— What is needed —
The listing that follows is to be repeated exactly.
Data block Block Start
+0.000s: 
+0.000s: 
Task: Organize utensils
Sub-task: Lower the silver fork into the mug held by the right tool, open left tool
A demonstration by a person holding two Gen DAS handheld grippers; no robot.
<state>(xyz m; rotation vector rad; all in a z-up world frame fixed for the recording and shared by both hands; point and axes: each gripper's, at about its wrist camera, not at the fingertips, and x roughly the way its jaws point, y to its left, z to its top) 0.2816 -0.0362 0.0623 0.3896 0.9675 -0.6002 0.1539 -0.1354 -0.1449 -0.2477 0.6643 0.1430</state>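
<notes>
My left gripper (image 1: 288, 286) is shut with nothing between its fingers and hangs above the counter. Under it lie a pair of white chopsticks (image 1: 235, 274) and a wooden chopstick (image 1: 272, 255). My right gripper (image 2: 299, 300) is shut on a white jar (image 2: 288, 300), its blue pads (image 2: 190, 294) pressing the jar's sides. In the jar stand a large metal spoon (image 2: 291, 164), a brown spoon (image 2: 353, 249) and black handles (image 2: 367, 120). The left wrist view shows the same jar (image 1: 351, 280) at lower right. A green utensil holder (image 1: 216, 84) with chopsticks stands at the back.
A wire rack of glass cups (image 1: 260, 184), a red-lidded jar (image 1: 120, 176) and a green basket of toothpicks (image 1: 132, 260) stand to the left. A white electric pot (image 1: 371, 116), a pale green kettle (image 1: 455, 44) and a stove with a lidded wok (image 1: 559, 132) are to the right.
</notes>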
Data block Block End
— Exercise answer —
+0.000s: 
+0.000s: 
Task: Organize utensils
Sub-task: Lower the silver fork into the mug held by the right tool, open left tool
A demonstration by a person holding two Gen DAS handheld grippers; no robot.
<state>(xyz m; rotation vector rad; all in a z-up world frame fixed for the recording and shared by both hands; point and axes: each gripper's, at about its wrist camera, not at the fingertips, and x roughly the way its jaws point, y to its left, z to its top) 0.2816 -0.0362 0.0623 0.3896 0.9675 -0.6002 0.1539 -0.1354 -0.1449 -0.2477 0.6643 0.1430</state>
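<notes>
My left gripper (image 1: 288, 286) is shut with nothing between its fingers and hangs above the counter. Under it lie a pair of white chopsticks (image 1: 235, 274) and a wooden chopstick (image 1: 272, 255). My right gripper (image 2: 299, 300) is shut on a white jar (image 2: 288, 300), its blue pads (image 2: 190, 294) pressing the jar's sides. In the jar stand a large metal spoon (image 2: 291, 164), a brown spoon (image 2: 353, 249) and black handles (image 2: 367, 120). The left wrist view shows the same jar (image 1: 351, 280) at lower right. A green utensil holder (image 1: 216, 84) with chopsticks stands at the back.
A wire rack of glass cups (image 1: 260, 184), a red-lidded jar (image 1: 120, 176) and a green basket of toothpicks (image 1: 132, 260) stand to the left. A white electric pot (image 1: 371, 116), a pale green kettle (image 1: 455, 44) and a stove with a lidded wok (image 1: 559, 132) are to the right.
</notes>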

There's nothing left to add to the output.